[Evergreen-dev] Re: Problematic bot traffic

Jason Boyer via Evergreen-dev Thu, 10 Jul 2025 09:59:07 -0700

You can probably give up trying to look for IPs that send large numbers of
requests, what I'm seeing more and more are requests from these jerks or
their peers: https://bright data.com/ai/agent-browser who have "residential
proxies," i.e. the browser extensions mentioned in the story Josh posted.
They send literally a single http request from an IP (usually on a US
telecom provider's network so you can't reasonably block it) and then the
next request comes in from a different IP.


The patch in the bug Mike posted helps significantly and unless users trade
a lot of direct links to search results they shouldn't be able to even
detect it.

I'm looking into Anubis because we can put it in front of things more
easily than baking countermeasures into everything we host.
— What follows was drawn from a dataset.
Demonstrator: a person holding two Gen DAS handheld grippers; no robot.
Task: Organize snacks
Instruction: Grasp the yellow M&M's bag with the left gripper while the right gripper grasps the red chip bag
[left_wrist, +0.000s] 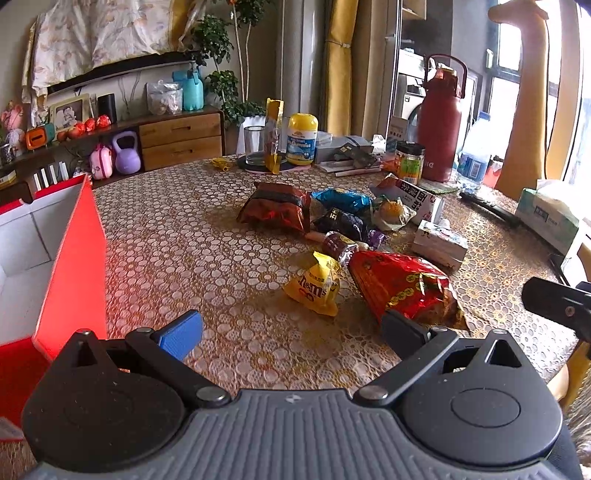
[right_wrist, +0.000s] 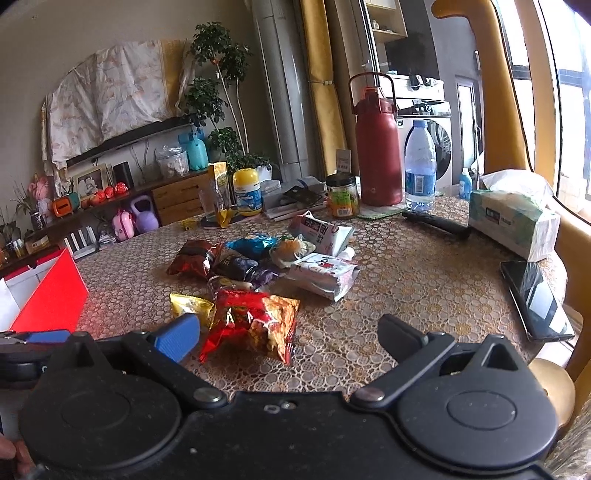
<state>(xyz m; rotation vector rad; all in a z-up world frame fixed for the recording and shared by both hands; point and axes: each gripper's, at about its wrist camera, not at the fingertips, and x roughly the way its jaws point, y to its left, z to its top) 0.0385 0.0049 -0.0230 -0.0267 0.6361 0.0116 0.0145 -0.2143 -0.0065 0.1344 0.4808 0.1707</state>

Being
completely self-contained (i.e. it doesn't contact a remote server unless
you want to use a geo ip / AS number blocking service) I prefer it to
cloudflare, especially since their "good" bot blocking isn't affordable for
libraries. (I think the free level basically just doesn't allow things that
use a "real" bot UA to connect to your system, if you want to block
anything like a residential proxy you have to pay)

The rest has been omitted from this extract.